Task to carry out =>
Go through the data below. Pull out every line that has the word "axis".

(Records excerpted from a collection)
____

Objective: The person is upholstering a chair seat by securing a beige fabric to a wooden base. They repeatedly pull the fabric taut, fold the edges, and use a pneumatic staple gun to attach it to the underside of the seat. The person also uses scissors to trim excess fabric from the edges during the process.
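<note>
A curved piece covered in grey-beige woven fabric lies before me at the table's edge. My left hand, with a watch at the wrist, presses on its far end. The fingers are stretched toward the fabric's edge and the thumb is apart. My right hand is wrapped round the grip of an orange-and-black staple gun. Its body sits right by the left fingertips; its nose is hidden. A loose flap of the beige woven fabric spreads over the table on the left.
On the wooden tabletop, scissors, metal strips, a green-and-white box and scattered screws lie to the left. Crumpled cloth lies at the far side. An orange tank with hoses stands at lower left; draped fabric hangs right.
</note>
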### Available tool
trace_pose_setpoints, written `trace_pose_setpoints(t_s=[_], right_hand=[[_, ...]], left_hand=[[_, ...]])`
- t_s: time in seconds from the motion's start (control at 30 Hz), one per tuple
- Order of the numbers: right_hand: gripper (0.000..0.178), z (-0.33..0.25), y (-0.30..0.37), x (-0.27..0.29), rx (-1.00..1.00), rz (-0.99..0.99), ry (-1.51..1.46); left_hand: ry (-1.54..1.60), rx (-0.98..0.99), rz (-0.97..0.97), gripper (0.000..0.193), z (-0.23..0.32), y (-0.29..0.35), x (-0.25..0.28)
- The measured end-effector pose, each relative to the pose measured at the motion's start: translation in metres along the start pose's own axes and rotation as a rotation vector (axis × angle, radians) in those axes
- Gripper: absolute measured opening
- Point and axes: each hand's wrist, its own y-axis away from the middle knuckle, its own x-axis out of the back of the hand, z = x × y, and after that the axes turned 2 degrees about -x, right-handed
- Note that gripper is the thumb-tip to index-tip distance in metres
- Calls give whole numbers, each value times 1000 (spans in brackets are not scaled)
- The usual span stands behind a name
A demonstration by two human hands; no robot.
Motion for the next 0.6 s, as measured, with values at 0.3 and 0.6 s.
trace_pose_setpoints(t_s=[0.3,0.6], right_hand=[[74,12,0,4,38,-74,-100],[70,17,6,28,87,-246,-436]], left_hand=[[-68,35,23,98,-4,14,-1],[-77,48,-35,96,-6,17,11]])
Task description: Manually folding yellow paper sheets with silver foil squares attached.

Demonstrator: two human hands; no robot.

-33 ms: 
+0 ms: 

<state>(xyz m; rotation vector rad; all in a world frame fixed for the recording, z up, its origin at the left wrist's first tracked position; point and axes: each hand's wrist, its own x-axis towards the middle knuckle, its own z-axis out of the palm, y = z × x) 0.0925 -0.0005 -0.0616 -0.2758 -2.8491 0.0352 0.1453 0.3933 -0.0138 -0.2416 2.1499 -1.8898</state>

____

Expected answer =>
- The measured end-effector pose, each relative to the pose measured at the motion's start: translation in metres along the start pose's own axes and rotation as a rotation vector (axis × angle, radians) in those axes
- Point and axes: each hand's wrist, its own y-axis away from the middle knuckle, its own x-axis out of the back of the hand, z = x × y, and after that the axes turned 2 degrees about -x, right-handed
<state>(xyz m; rotation vector rad; all in a world frame fixed for the recording, z up, its origin at the left wrist's first tracked position; point and axes: each hand's wrist, its own x-axis towards the middle knuckle, its own z-axis out of the palm, y = z × x) 0.0925 -0.0005 -0.0616 -0.2758 -2.8491 0.0352 0.1453 0.3933 -0.0138 -0.2416 2.1499 -1.8898</state>

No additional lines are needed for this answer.